Many insured people fear that they’ll become a “glass customer” as a result.

It’s crucial that we educate our customers and show them what’s being done with their data. If you can explain the benefits to them, then their willingness to share that data is much greater.

How do you protect against cyber-criminality?

We’ve taken appropriate organisational and technical measures and are sensitising our employees to the seriousness of this issue. They’re repeatedly confronted with phishing and social engineering attacks. Our training sessions and simulations are therefore absolutely essential.

How will customer needs change in the coming years?

Customers want more and more comfort. Other decisive factors of course are good service, support and information. But ultimately, the issue of the entire health insurance ecosystem can be expected to gain in importance. We want to accompany our customers in terms of health maintenance throughout their various phases of life and offer them comprehensive services in the areas of health promotion, disease prevention and therapy, but also when it comes to chronic illness. To this end, we’re planning to network with specialised partners. And in light of the relentless progress in medical treatment, we’re also having to deal with the ramifications of longevity. So the question arises as to what overall coverage we can offer patients under basic health insurance going forward.

How do you envision this ecosystem? For example, will you operate your own fitness centres in the future?

It’s rather a matter of networking with other service providers. Aside from that, we want to identify new business models in healthcare-related areas.

How will our domestic healthcare system change?

Measures are needed to curb the increase in costs, as the budgets of middle-class households are heavily strained these days. The sustainable financing of the healthcare system is of major concern to us. We’re committed to ensuring that premiums remain affordable and that the interrelationship between solidarity and self-responsibility is balanced. If we extrapolate the current annual healthcare-related costs of CHF 82 billion linearly into the future, they’ll increase to CHF 114 billion in two to three years’ time. Nobody can afford that anymore.

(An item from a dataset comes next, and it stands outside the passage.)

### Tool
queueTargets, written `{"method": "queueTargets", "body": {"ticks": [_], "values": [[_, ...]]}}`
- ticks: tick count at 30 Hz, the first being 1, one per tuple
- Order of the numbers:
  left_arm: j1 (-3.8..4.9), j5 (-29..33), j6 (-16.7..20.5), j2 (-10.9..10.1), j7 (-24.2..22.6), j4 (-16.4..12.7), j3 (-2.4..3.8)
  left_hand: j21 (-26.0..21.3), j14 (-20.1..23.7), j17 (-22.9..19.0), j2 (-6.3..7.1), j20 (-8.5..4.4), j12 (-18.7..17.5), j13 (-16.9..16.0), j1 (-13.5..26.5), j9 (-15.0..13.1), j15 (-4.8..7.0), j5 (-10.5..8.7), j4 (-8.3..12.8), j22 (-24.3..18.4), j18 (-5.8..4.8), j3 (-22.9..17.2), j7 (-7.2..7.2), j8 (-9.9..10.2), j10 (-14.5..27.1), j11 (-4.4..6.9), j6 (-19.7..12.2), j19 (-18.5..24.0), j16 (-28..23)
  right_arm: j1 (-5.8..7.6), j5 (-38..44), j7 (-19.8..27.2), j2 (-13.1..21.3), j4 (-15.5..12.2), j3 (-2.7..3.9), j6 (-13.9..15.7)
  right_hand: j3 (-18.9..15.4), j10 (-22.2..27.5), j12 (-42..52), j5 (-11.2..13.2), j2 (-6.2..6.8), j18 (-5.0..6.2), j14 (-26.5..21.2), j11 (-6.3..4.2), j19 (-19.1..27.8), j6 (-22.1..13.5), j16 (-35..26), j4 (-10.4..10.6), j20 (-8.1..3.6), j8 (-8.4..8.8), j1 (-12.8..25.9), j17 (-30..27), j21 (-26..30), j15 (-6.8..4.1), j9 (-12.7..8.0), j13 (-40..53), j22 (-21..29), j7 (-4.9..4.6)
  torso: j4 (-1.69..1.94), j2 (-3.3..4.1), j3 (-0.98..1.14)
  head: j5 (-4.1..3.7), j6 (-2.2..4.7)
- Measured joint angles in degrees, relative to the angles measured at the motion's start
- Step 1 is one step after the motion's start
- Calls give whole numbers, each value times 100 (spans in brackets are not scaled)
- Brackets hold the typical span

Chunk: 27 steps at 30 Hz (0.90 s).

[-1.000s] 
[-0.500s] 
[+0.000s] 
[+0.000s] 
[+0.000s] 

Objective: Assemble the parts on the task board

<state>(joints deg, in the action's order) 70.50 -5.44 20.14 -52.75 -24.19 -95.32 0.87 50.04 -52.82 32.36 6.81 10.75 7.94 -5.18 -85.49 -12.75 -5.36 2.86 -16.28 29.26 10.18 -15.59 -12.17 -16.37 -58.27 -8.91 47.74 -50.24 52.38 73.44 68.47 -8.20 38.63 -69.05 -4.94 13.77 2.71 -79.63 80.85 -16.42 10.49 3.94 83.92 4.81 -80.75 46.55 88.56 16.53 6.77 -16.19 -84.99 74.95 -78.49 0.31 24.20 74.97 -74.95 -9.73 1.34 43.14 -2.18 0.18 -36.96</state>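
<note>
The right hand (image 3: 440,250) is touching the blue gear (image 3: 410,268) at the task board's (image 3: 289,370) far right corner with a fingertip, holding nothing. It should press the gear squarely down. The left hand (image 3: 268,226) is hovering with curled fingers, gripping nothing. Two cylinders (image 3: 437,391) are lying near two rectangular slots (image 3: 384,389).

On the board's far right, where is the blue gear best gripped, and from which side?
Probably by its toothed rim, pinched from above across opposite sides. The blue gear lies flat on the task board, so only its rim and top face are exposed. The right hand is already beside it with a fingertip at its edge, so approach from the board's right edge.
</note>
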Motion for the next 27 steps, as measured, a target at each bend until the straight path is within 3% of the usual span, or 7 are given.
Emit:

Philomena Colatrella – up close and personal

What personal goal have you set yourself for 2019?

I’d like to take more time for “needy things” and relaxation – like playing the piano.

How do you tank up on energy?

Regaining balance through sport is important to me. But I recharge my batteries most when I can spend an evening with friends and have interesting conversations. I’m a sociable, impassioned person.

What guiding principle do you adhere to in business life?

Stay true to yourself.

Are you a meadowlark or a night owl?

Both. I read a lot from 4 to 6 in the morning. Six hours of sleep is enough for me. I benefit from the fact that my regeneration time is relatively short; my fuel cells fill up quickly.

If you could do magic, which product or service would you like to conjure up in the future?

Well, that would be a digital advisor who could supply answers to all the questions I’m confronted with 24 hours a day – from health matters, to what’s for dinner.

What’s at the top of your shopping list for 2019?

A new upright piano. My old one now lives in my parents’ vacation house. And I don’t have room for a grand.

Philomena Colatrella

Philomena Colatrella (50) has been Managing Director and Chair-woman of CSS Health Insurance since 2016. She’s worked for the company in various capacities ever since 1999. This modern-day insurance aficionada originally studied law at the University of Fribourg and was admitted to the bar of the canton of Lucerne. Philomena Colatrella is married and a native of Lucerne.

CSS Group

The CSS Group, head­quartered in Lucerne, is Switzerland’s largest basic health insurer with 1.38 million customers. In total, the company insures 1.7 million policy­holders and earns premium revenues of around CHF 6.27 billion. CSS has 110 agencies throughout Switzerland and employs 2,700 people. The Group encompasses health insurers CSS, Sanagate, Arcosana and Intras.